The Postoperative Intensive Care Unit (ICU) of a University Hospital.

PATIENTS

Thirty patients (28 males and 2 females; aged 39-70) that consecutively underwent myocardial revascularization.

INTERVENTIONS

None.

MEASURES

Thirty minutes following arrival at the ICU the hemodynamic parameters were recorder; the arterial and mixed venous hemogasanalyses were obtained; the mixed venous blood hemoglobin saturation (SvO2) and the O2 consumption (VO2) were calculated; and plasma lactate was determined. The arterial and mixed venous hemogasanalyses were determined again 90 minutes after the admission to the ICU.

RESULTS

P(a-v)CO2 at 30 minutes was 8.1+/-2.3 mmHg and was only slightly lower at 90 minutes (7.5+/-2.3 mmHg) so that any significant influence of patient transport to the ICU could be ruled out. P(a-v)CO2 did not significantly relate with cardiac index, mixed venous blood O2 saturation, and blood lactate. Twenty-one patients (70%) showed P(a-v)CO2 values higher than 7 mmHg at 30 minutes: in comparison with the others they were characterized by higher arterial blood PCO2 (PACO2) (37+/-5 vs 32+/-3 mmHg; p<0.05) in spite of similar ventilatory variables, by higher mixed venous blood PCO2 (PVCO2) (47+/-6 vs 37+/-3 mmHg; p<0.01), and by lower cardiac index values (2.0+/-0.3 vs 2.3+/-0.6 1/min/m2; p<0.05).

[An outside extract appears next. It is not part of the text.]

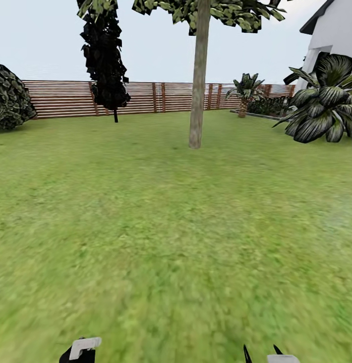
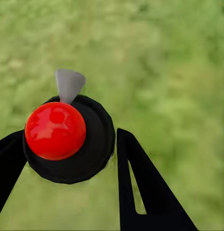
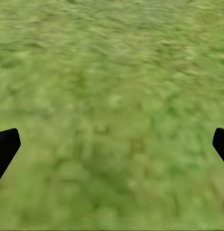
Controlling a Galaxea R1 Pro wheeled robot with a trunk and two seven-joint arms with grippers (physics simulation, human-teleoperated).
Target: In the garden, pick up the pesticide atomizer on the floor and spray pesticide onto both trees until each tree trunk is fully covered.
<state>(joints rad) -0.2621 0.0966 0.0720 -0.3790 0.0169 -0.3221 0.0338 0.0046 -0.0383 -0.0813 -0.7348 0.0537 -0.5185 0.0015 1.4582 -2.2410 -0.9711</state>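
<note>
Head view: grass lawn [image 1: 176, 242] ahead, one tree trunk [image 1: 198, 75] standing well beyond the robot, bare grey-brown column with foliage at the top edge. Slat fence [image 1: 161, 97] runs behind the trunk. Thin black-leaved tree [image 1: 105, 55] stands left of the trunk near the fence, round bush [image 1: 9, 98] further left of that. Small palm [image 1: 244, 93] and a big striped-leaf plant [image 1: 325, 106] to the trunk's right, with a white house corner [image 1: 332, 35] above the plant. No mist visible on the trunk, so I'd judge spraying hasn't started on it. At the bottom edge, nearest the robot: a white nozzle piece on a dark body, read as the top of the pesticide atomizer [image 1: 84, 348], carried low. Two black fingertips of the right gripper [image 1: 261, 354] poke up to its right.

Left wrist view: left gripper [image 2: 68, 168] is clamped on the atomizer. Black round body with a red ball cap and a grey spout sits between the black fingers [image 2: 140, 187], grass blurred underneath. Held upright and off the ground, likely for transit to the trunk.

Right wrist view: only finger edges at either side, set wide apart, nothing between them, just lawn. Right jaws are released and empty, probably kept free as a spare.

Next: close the distance to the trunk, aim spout at it.
</note>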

The patients that presented abnormally high P(a-v)CO2 values showed a higher rate of postoperative complications, including inadequate cardiac performance, cardiac arrhythmias, prolonged mechanical ventilation, increased plasma creatinine, and jaundice (11 patients out of 21 vs 1 patient out of 9; p<0.05). Finally P(a-v)CO2 was related with arterial-mixed venous O2 content difference (regarded as an index of O2 consumption), hematocrit, blood temperature and PACO2 by multiple linear regression (R=0.74; p<0.01). The coefficients of all factors but hematocrit were significant; hence, apart from the cardiac index, P(a-v)CO2 was influenced by the metabolic rate, the body temperature (possibly because of CO2 release during rewarming), and the impaired CO2 elimination through the lungs.

CONCLUSIONS

P(a-v)CO2 represents a useful even if aspecific parameter to monitor patients during the early postoperative period after myocardial revascularization.

摘要

目的

探讨动静脉二氧化碳分压差(P(a-v)CO2)作为心肌血运重建术后早期术后并发症风险增加的标志物的效用。

实验设计

前瞻性研究。

研究地点

一所大学医院的术后重症监护病房(ICU)。

患者

30例连续接受心肌血运重建术的患者(28例男性和2例女性;年龄39 - 70岁)。

干预措施

无。

测量指标

到达ICU后30分钟记录血流动力学参数;进行动脉和混合静脉血气分析;计算混合静脉血血红蛋白饱和度(SvO2)和氧耗量(VO2);测定血浆乳酸。入住ICU 90分钟后再次进行动脉和混合静脉血气分析。

结果

30分钟时P(a-v)CO2为8.1±2.3 mmHg,90分钟时仅略低(7.5±2.3 mmHg),因此可以排除患者转运至ICU的任何显著影响。P(a-v)CO2与心脏指数、混合静脉血氧饱和度和血乳酸无显著相关性。21例患者(70%)在30分钟时P(a-v)CO2值高于7 mmHg:与其他患者相比,尽管通气变量相似,但他们的动脉血二氧化碳分压(PACO2)更高(37±5 vs 32±3 mmHg;p<0.05),混合静脉血二氧化碳分压(PVCO2)更高(47±6 vs 37±3 mmHg;p<0.01),心脏指数值更低(2.0±0.3 vs 2.3±0.6 1/min/m2;p<0.05)。P(a-v)CO2值异常高的患者术后并发症发生率更高,包括心功能不全、心律失常、机械通气时间延长、血浆肌酐升高和黄疸(21例中的11例 vs 9例中的1例;p<0.05)。最后,通过多元线性回归分析,P(a-v)CO2与动脉-混合静脉氧含量差(视为氧耗指标)、血细胞比容、体温和PACO2相关(R = 0.74;p<0.01)。除血细胞比容外,所有因素的系数均显著;因此,除心脏指数外,P(a-v)CO2还受代谢率、体温(可能是因为复温过程中二氧化碳释放)以及肺脏二氧化碳清除受损的影响。

结论

P(a-v)CO2是心肌血运重建术后早期监测患者的一个有用但非特异性的参数。